What this task involves: Leave no line out; reproduce the listing exactly.

+ + + + +

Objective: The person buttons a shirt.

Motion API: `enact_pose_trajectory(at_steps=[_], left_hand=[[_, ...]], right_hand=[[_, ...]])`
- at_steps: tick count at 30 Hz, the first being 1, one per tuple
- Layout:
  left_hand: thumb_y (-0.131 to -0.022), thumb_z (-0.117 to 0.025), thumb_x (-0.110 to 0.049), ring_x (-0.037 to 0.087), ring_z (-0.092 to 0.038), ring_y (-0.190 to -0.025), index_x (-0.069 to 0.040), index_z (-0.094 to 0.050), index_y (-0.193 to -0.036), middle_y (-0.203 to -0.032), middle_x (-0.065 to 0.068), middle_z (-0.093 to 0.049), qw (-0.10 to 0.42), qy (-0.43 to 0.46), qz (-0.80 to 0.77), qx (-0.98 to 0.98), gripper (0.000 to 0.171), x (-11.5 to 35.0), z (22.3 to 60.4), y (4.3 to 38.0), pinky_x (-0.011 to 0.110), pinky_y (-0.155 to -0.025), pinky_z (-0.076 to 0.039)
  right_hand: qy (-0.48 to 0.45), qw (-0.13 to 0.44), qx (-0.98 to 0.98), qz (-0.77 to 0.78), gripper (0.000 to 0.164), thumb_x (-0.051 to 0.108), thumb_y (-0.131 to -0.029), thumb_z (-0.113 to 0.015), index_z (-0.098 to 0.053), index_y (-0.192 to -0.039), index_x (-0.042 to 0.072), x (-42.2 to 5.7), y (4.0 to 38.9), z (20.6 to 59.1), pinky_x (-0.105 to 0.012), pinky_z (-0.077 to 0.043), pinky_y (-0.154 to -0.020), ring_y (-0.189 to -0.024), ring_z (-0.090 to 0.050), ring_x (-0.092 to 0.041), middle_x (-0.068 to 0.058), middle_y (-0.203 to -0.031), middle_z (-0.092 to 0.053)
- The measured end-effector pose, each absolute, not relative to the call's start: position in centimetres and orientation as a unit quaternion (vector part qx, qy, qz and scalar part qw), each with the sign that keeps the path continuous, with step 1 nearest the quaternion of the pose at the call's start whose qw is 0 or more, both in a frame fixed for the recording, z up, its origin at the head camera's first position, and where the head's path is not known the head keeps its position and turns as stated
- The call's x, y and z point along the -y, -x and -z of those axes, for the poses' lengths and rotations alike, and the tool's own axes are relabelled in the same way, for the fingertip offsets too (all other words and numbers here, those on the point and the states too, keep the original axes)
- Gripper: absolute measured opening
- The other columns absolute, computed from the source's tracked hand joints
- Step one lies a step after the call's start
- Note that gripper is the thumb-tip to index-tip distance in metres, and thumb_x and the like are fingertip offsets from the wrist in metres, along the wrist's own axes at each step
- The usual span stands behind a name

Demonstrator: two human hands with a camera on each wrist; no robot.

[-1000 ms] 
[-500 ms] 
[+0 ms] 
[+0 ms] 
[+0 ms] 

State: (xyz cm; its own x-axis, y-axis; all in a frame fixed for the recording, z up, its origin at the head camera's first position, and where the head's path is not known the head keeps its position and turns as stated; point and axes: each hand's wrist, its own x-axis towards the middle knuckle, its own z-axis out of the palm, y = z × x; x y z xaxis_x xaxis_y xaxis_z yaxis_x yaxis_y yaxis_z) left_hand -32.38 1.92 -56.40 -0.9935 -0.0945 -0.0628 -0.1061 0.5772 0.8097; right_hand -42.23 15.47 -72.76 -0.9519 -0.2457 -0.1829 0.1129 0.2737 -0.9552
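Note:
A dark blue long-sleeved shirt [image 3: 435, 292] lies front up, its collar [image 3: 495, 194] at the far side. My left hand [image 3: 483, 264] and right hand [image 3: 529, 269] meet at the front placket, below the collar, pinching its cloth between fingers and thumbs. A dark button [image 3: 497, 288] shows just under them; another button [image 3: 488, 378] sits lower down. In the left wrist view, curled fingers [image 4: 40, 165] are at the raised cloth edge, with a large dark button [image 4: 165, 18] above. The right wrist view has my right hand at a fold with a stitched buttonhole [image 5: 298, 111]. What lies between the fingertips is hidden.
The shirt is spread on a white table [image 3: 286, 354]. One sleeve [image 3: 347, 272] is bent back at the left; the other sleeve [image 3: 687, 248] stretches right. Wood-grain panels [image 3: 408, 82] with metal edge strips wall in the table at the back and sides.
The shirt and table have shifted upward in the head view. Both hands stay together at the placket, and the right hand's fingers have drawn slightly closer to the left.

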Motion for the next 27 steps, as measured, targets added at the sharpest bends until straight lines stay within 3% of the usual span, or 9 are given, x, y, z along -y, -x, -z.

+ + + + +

Result below:
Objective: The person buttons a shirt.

Motion API: `enact_pose_trajectory(at_steps=[_], left_hand=[[_, ...]], right_hand=[[_, ...]])`
- at_steps: tick count at 30 Hz, the first being 1, one per tuple
- Layout:
  left_hand: thumb_y (-0.131 to -0.022), thumb_z (-0.117 to 0.025), thumb_x (-0.110 to 0.049), ring_x (-0.037 to 0.087), ring_z (-0.092 to 0.038), ring_y (-0.190 to -0.025), index_x (-0.069 to 0.040), index_z (-0.094 to 0.050), index_y (-0.193 to -0.036), middle_y (-0.203 to -0.032), middle_x (-0.065 to 0.068), middle_z (-0.093 to 0.049), qw (-0.10 to 0.42), qy (-0.43 to 0.46), qz (-0.80 to 0.77), qx (-0.98 to 0.98), gripper (0.000 to 0.171), x (-11.5 to 35.0), z (22.3 to 60.4), y (4.3 to 38.0), pinky_x (-0.011 to 0.110), pinky_y (-0.155 to -0.025), pinky_z (-0.076 to 0.039)
  right_hand: qy (-0.48 to 0.45), qw (-0.13 to 0.44), qx (-0.98 to 0.98), qz (-0.77 to 0.78), gripper (0.000 to 0.164), thumb_x (-0.051 to 0.108), thumb_y (-0.131 to -0.029), thumb_z (-0.113 to 0.015), index_z (-0.098 to 0.053), index_y (-0.192 to -0.039), index_x (-0.042 to 0.072), x (-42.2 to 5.7), y (4.0 to 38.9), z (20.6 to 59.1), pinky_x (-0.105 to 0.012), pinky_z (-0.077 to 0.043), pinky_y (-0.154 to -0.020), ring_y (-0.189 to -0.024), ring_z (-0.090 to 0.050), ring_x (-0.092 to 0.041), middle_x (-0.068 to 0.058), middle_y (-0.203 to -0.031), middle_z (-0.092 to 0.053)
- The measured end-effector pose, each absolute, not relative to the call's start: position in centimetres and orientation as a unit quaternion (vector part qx, qy, qz and scalar part qw), each with the sign that keeps the path continuous, with step 1 nearest the quaternion of the pose at the call's start whose qw is 0 or more, both in a frame fixed for the recording, z up, its origin at the head camera's first position, and where the head's path is not known the head keeps its position and turns as stated
- The call's x, y and z point along the -y, -x and -z of those axes, for the poses' lengths and rotations alike, and the tool's own axes are relabelled in the same way, for the fingertip offsets too (all other words and numbers here, those on the point and the states too, keep the original axes)
- Gripper: absolute measured opening
- The other columns absolute, computed from the source's tracked hand joints
- Step one lies a step after the call's start
- Note that gripper is the thumb-tip to index-tip distance in metres, and thumb_x and the like are fingertip offsets from the wrist in metres, along the wrist's own axes at each step
- The usual span stands behind a name

Demonstrator: two human hands with a camera on each wrist; no robot.

[-1000 ms] 
[-500 ms] 
[+0 ms] 
[+0 ms] 
[+0 ms] 

State: (xyz cm; its own x-axis, y-axis; all in a frame fixed for the recording, z up, its origin at the head camera's first position, and where the head's path is not known the head keeps its position and turns as stated; point and axes: each hand's wrist, its own x-axis towards the middle knuckle, its own z-axis out of the palm, y = z × x; x y z xaxis_x xaxis_y xaxis_z yaxis_x yaxis_y yaxis_z) left_hand -32.38 1.92 -56.40 -0.9935 -0.0945 -0.0628 -0.1061 0.5772 0.8097; right_hand -42.23 15.47 -72.76 -0.9519 -0.2457 -0.1829 0.1129 0.2737 -0.9552
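Note:
A dark blue long-sleeved shirt [image 3: 435, 292] lies front up, its collar [image 3: 495, 194] at the far side. My left hand [image 3: 483, 264] and right hand [image 3: 529, 269] meet at the front placket, below the collar, pinching its cloth between fingers and thumbs. A dark button [image 3: 497, 288] shows just under them; another button [image 3: 488, 378] sits lower down. In the left wrist view, curled fingers [image 4: 40, 165] are at the raised cloth edge, with a large dark button [image 4: 165, 18] above. The right wrist view has my right hand at a fold with a stitched buttonhole [image 5: 298, 111]. What lies between the fingertips is hidden.
The shirt is spread on a white table [image 3: 286, 354]. One sleeve [image 3: 347, 272] is bent back at the left; the other sleeve [image 3: 687, 248] stretches right. Wood-grain panels [image 3: 408, 82] with metal edge strips wall in the table at the back and sides.
The shirt and table have shifted upward in the head view. Both hands stay together at the placket, and the right hand's fingers have drawn slightly closer to the left.
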
Motion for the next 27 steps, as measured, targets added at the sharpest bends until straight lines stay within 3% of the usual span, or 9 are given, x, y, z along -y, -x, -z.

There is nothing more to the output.